Feuchtgebiete 3: Ein feministisches Buch?
Der „Rasurzwang“ (Roche) und ähnliche Lifestyle – ja/nein Debatten (z. Bsp. Brust OPs, Stöckelschuhe, …) sind auch andernorts zu beliebten Themen avanciert (vgl. auch Rubrik Haltungsnote in diestandard.at), die Polarisierung in lust- oder zwangvolle Anpassung an gängige Schönheitsideale oder die Rebellion dagegen wird gern zur Gretchenfrage einer sich selbstverständlich als locker begreifenden allgemeinen „feministischen Haltung“ stilisiert. In dieser moderaten Form bleibt Feminismus zwar auch in Klischees verhaftet, ist aber offensichtlich wieder salonfähig. Der gemeinsame Feind sind Normen, der Weisheit letzter Schluss ist immer das Credo individueller Freiheit, so auch bei Roche: „Ich möchte nur, dass Frauen die Wahl haben, den einen oder einen anderen Weg zu gehen.“ hier gehts zum link
Aber welche Wege das sein, und wie sie beschritten werden könnten, bleibt offen. Feuchtgebiete bringt zwar keine neuen feministischen Perspektiven, fängt aber auf unterhaltsame Weise einige grundlegende Stimmungen und Erfahrungen postmodernen „Frau-Seins“ ein. Es gibt genug Identitätsangebote, von denen man sich als Frau abgrenzen kann oder sollte – aber offenbar wenige, die einer Identifikation wert sind.

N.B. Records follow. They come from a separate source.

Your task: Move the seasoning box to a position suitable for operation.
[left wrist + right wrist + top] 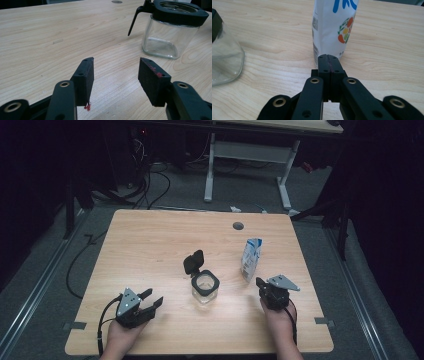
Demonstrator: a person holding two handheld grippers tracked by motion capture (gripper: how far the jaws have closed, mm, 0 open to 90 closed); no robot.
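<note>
high view: we look forward and down on the whole surface (150, 235) from above | left gripper view: low, close, facing the glass jar (167, 37) | right gripper view: low, close to the pouch (334, 27) | shared: we see the jar in all three

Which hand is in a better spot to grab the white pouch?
The right. The right gripper sits just in front of the white pouch, though its jaws are shut and would need opening. The left gripper is open but beyond the glass jar.
</note>
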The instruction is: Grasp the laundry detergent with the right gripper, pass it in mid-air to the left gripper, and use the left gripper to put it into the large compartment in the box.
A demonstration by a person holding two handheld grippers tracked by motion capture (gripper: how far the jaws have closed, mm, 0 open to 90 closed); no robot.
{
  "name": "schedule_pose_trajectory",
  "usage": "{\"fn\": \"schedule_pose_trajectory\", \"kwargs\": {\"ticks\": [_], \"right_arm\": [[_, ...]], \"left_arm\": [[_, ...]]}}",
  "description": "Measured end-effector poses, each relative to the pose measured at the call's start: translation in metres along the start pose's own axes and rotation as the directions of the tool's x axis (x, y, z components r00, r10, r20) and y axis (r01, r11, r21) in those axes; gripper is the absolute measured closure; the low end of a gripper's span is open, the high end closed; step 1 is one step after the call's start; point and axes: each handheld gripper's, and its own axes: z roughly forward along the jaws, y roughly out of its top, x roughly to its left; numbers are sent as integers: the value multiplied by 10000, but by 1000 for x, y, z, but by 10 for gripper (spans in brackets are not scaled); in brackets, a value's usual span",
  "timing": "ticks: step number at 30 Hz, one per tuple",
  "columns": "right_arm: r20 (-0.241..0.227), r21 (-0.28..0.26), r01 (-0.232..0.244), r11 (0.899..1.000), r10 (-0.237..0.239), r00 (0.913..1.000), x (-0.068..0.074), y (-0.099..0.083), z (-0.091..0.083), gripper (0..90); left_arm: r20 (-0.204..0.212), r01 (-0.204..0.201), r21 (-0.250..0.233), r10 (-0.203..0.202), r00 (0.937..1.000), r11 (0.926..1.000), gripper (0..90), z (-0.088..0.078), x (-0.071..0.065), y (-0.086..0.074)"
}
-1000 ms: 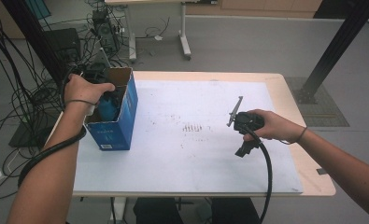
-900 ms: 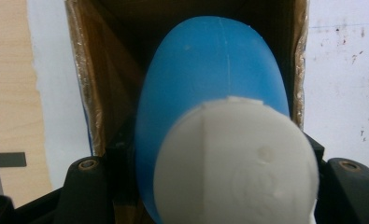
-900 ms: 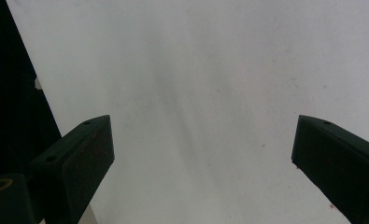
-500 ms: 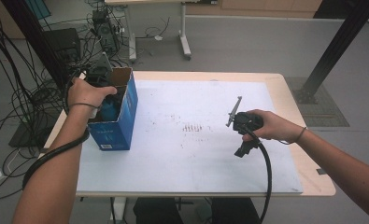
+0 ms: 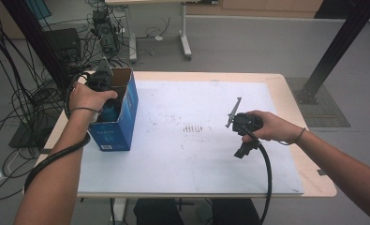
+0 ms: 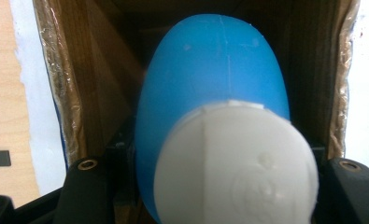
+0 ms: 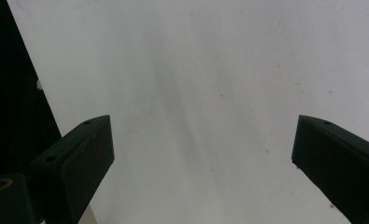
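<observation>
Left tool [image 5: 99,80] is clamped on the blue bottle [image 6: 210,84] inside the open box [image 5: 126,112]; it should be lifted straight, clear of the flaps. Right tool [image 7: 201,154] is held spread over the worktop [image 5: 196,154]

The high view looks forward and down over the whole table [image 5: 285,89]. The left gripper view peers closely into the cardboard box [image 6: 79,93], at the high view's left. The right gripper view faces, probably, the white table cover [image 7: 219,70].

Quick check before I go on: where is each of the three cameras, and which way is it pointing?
High view: above the near table edge, facing forward and down; both forearms, left tongs in the blue box, right tongs.
Left gripper view: rides the left tongs, looking into the box at the blue bottle; jaws clamp it.
Right gripper view: looks onto the white mat; jaws apart.
Shared: box, mat.
</observation>
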Motion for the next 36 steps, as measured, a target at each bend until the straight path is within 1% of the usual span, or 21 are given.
{"fn": "schedule_pose_trajectory", "kwargs": {"ticks": [4,9,11,13,18,36], "right_arm": [[1,-27,-86,10000,86,10000,1,1,0,57],[-10,6,-30,10000,30,10000,1,2,1,58],[-10,-3,-96,10000,96,10000,2,2,1,57],[-24,38,-4,10000,4,10000,1,3,1,57],[-46,18,7,10000,-7,10000,2,4,2,57],[-3,21,45,10000,-45,10000,2,4,2,58]], "left_arm": [[35,39,-3,-39,10000,10000,376,0,1,-1],[60,41,25,-41,10000,10000,376,1,1,-1],[90,42,47,-43,10000,10000,376,1,2,-2],[132,60,57,-61,9999,10000,376,1,3,-2],[193,115,61,-116,9997,9999,376,1,5,-3],[133,115,117,-116,9998,9999,376,1,3,-2]]}}
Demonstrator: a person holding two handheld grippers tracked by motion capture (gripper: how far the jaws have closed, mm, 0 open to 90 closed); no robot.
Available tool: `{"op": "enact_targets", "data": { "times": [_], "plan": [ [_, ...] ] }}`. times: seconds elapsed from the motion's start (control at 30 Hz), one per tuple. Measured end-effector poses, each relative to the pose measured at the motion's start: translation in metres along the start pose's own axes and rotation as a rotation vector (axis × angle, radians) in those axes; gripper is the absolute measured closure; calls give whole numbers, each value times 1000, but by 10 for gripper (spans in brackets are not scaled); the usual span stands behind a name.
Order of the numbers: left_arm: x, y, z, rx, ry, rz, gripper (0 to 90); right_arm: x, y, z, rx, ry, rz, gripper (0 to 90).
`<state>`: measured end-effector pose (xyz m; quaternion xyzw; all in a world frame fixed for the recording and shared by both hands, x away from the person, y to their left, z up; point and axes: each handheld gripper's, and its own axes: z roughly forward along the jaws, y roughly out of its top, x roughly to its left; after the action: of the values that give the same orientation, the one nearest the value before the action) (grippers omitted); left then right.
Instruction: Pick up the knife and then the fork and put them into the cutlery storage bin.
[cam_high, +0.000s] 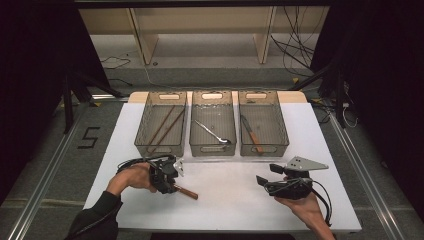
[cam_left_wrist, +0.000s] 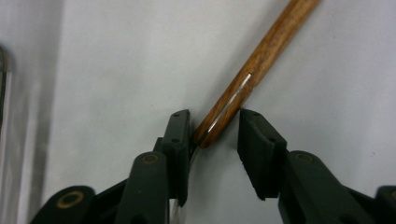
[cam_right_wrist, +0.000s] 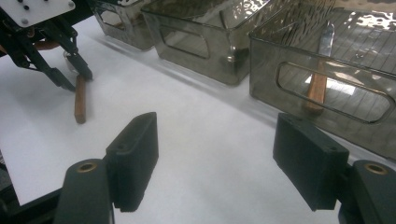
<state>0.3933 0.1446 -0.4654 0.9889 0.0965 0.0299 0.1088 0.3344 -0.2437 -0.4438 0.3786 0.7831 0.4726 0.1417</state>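
Note:
A utensil with a brown wooden handle (cam_high: 186, 192) lies on the white table (cam_high: 235, 205), left of centre. My left gripper (cam_high: 171, 185) reaches down over its near end, and its body hides the metal part. In the left gripper view the handle (cam_left_wrist: 266, 51) runs slantwise between the jaws of that gripper (cam_left_wrist: 214, 135), close to both pads, and no firm squeeze shows. My right gripper (cam_high: 266, 174) hovers at the right with its jaws wide apart and nothing between them (cam_right_wrist: 215, 158). Its view shows the left gripper (cam_right_wrist: 70, 70) over the handle (cam_right_wrist: 80, 100).
Three smoky clear bins stand in a row at the back of the table. The left bin (cam_high: 145, 142) holds chopsticks, the middle bin (cam_high: 196, 145) a metal spoon, the right bin (cam_high: 282, 140) a wooden-handled knife (cam_high: 252, 135). The table's front edge is near both hands.

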Motion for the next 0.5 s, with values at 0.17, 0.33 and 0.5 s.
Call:
{"op": "enact_targets", "data": {
  "times": [0.17,0.33,0.5],
  "plan": [
    [0,-1,0,-12,-8,28,695,-1,0,0,1,-3,2,318],
    [-4,-1,-3,2,-3,63,739,-2,0,0,7,0,7,319],
    [-8,-5,-4,-28,16,83,760,-1,0,1,3,2,4,320]
  ]
}}
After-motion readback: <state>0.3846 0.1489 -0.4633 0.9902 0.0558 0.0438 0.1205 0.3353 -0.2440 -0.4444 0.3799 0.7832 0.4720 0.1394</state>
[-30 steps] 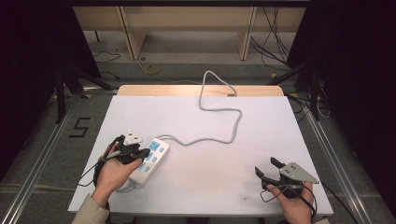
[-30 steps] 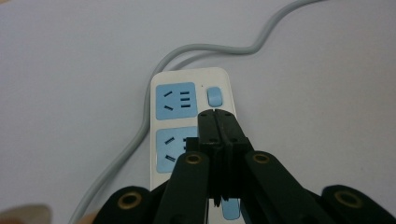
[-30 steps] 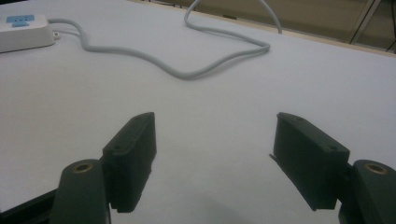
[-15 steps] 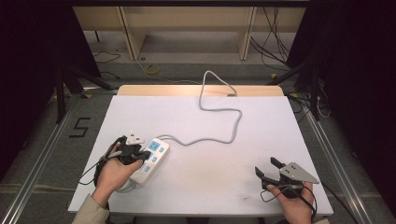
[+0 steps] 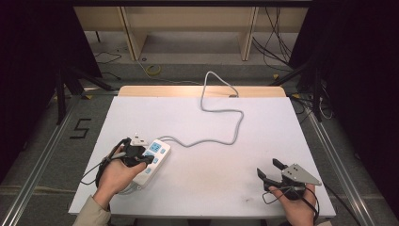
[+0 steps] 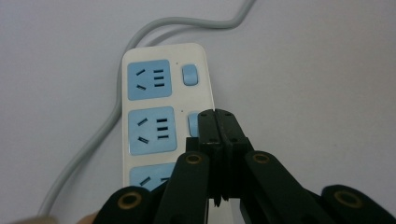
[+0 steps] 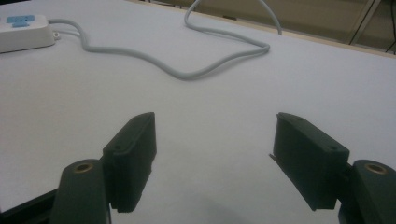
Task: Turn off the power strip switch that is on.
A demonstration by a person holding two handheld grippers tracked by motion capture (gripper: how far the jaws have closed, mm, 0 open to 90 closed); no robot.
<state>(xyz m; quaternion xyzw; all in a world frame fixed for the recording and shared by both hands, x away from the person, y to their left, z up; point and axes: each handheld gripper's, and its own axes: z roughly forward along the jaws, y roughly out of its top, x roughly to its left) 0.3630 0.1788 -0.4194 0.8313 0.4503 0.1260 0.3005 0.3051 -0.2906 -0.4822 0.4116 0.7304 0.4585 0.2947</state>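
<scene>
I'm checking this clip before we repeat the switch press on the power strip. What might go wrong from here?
The left gripper, jaws shut, has its tip at the second blue switch, partly hiding it; it may slip off the switch's edge. The power strip lies loose on the white table, so a push might slide it. The right gripper rests open far across the table, too distant to steady the strip, whose grey cable could tug it.

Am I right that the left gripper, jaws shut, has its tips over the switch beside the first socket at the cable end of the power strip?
Not quite: in the left gripper view the shut left gripper has its tips over the second switch from the cable end of the power strip; the first switch is uncovered.
</scene>
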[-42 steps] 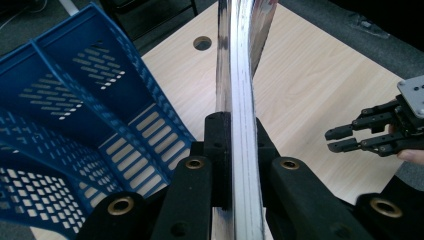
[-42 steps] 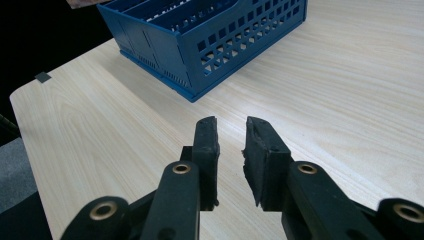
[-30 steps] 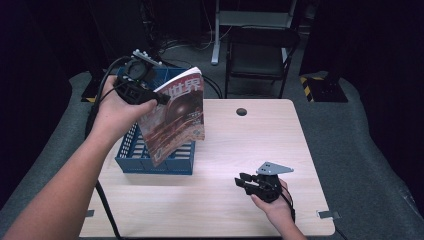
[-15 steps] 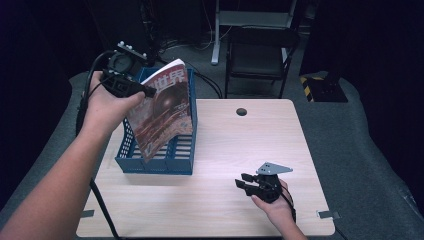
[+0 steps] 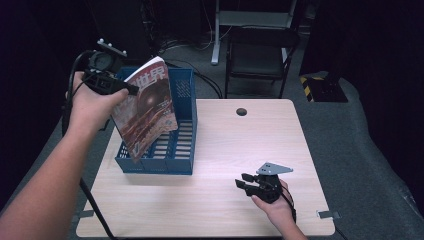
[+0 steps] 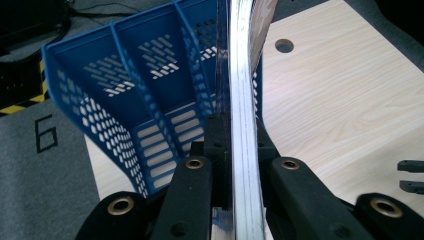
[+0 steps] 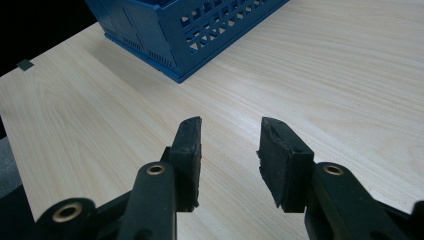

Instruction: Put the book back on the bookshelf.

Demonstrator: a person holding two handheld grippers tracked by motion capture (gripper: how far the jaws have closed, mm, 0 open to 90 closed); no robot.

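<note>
My left hand-held gripper (image 5: 131, 90) is clamped on the magazine's (image 5: 147, 112) top edge, dangling it over the blue file rack (image 5: 181, 150). Right hand-held gripper (image 5: 246, 180) sits empty, jaws apart, on the worktop (image 5: 235, 140). Next I'd guess: line it up with a slot, lower it.

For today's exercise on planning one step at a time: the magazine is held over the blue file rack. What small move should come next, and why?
Probably lower the magazine a little into the blue rack, keeping the left hand-held gripper shut on it. Its bottom edge hangs tilted at the rack's left compartments, not yet resting inside. The right hand-held gripper sits open and apart on the table.
</note>
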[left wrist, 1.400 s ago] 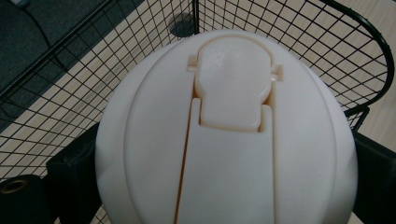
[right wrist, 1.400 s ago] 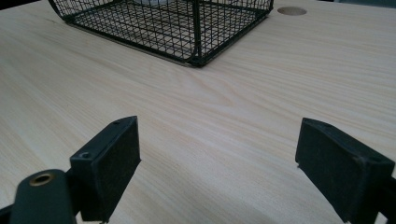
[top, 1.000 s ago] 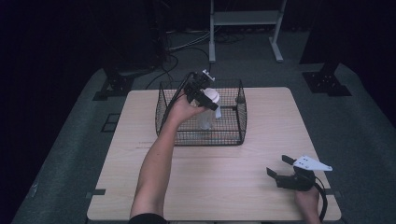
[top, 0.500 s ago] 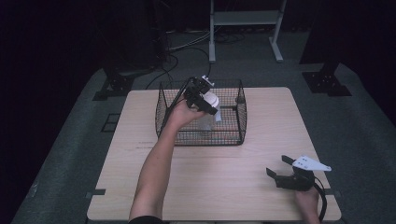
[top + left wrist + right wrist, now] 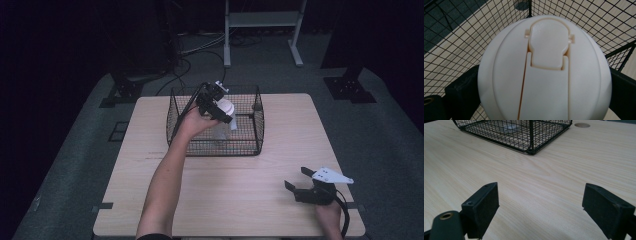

Vielfältige Arten des weiblichen Orgasmus zu kennen (wie von Helen ausführlich dargelegt), ein ausgefeiltes Vokabular für Sexualorgane und –praktiken zu haben oder provokante Kritik an Hygiene und Weiblichkeitsnormen sind erfrischend und erfreulich, aber noch keine politische Strategie zur Gleichstellung. Auch nicht, wenn sie zum selbstbestimmten Umgang mit dem eigenen Körper ermutigen sollen und das Selbstbewusstsein heben. Zudem ist die Freizügigkeit der Protagonistin nicht bruchlos selbstbestimmt, wenn sie sie als Mittel einsetzt, um Anerkennung und Zuwendung zu finden.
Nun sind es gerade diese Bruchstellen, die zwischen provokanter Abgrenzung zum Althergebrachten bzw. „Angebrachten“ und der Suche nach individuell vertretbaren Lösungen zum Ausdruck kommen, die Helen authentisch und sympathisch machen. Der Autorin kann durchaus auch aus Sicht der Leserin zugestimmt werden, wenn sie sagt: „Was Helen sich in dem Buch denkt, hat viel mit mir zu tun.“ hier gehts zum link
Obwohl Roches Interviews und Ausführungen zum Buch oft oberflächlich bleiben, definiert sie doch sehr klar und direkt, was Feminismus für sie bedeutet: „Konkret bedeutet das, dass meine Mutter mir beigebracht hat, dass die Welt frauenfeindlich ist und dass es noch viel zu tun gibt, bis Frauen dieselben Chancen haben wie Männer. Das hat auch etwas mit Zivilcourage zu tun: Wir müssen uns streiten.“ hier gehts zum link
Da hat sie recht – und dafür ist Selbstbewusstsein hilfreich und freche Schamlosigkeit wirklich oft heilsam. Und dazu kann man bzw. frau in Feuchtgebiete tatsächlich einiges lernen.